→ The task: Could you print all of the data below again, exactly?

→ Data below:
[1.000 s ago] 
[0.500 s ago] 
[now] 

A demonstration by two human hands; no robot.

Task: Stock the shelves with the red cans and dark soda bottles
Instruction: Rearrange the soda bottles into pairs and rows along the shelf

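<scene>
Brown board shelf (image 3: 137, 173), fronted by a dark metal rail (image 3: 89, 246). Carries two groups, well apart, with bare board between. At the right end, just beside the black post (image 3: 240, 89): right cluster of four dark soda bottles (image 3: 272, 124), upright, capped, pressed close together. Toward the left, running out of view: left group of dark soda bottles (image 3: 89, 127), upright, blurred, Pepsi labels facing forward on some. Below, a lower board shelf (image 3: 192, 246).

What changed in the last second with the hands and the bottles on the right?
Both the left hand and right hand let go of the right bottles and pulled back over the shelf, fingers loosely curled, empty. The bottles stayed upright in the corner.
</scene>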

→ Exercise result:
[1.000 s ago] 
[0.500 s ago] 
[now] 

A demonstration by two human hands; no robot.

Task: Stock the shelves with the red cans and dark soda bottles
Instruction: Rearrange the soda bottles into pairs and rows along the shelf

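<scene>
Brown board shelf (image 3: 137, 173), fronted by a dark metal rail (image 3: 89, 246). Carries two groups, well apart, with bare board between. At the right end, just beside the black post (image 3: 240, 89): right cluster of four dark soda bottles (image 3: 272, 124), upright, capped, pressed close together. Toward the left, running out of view: left group of dark soda bottles (image 3: 89, 127), upright, blurred, Pepsi labels facing forward on some. Below, a lower board shelf (image 3: 192, 246).

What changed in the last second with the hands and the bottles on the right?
Both the left hand and right hand let go of the right bottles and pulled back over the shelf, fingers loosely curled, empty. The bottles stayed upright in the corner.
</scene>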

This is the complete output.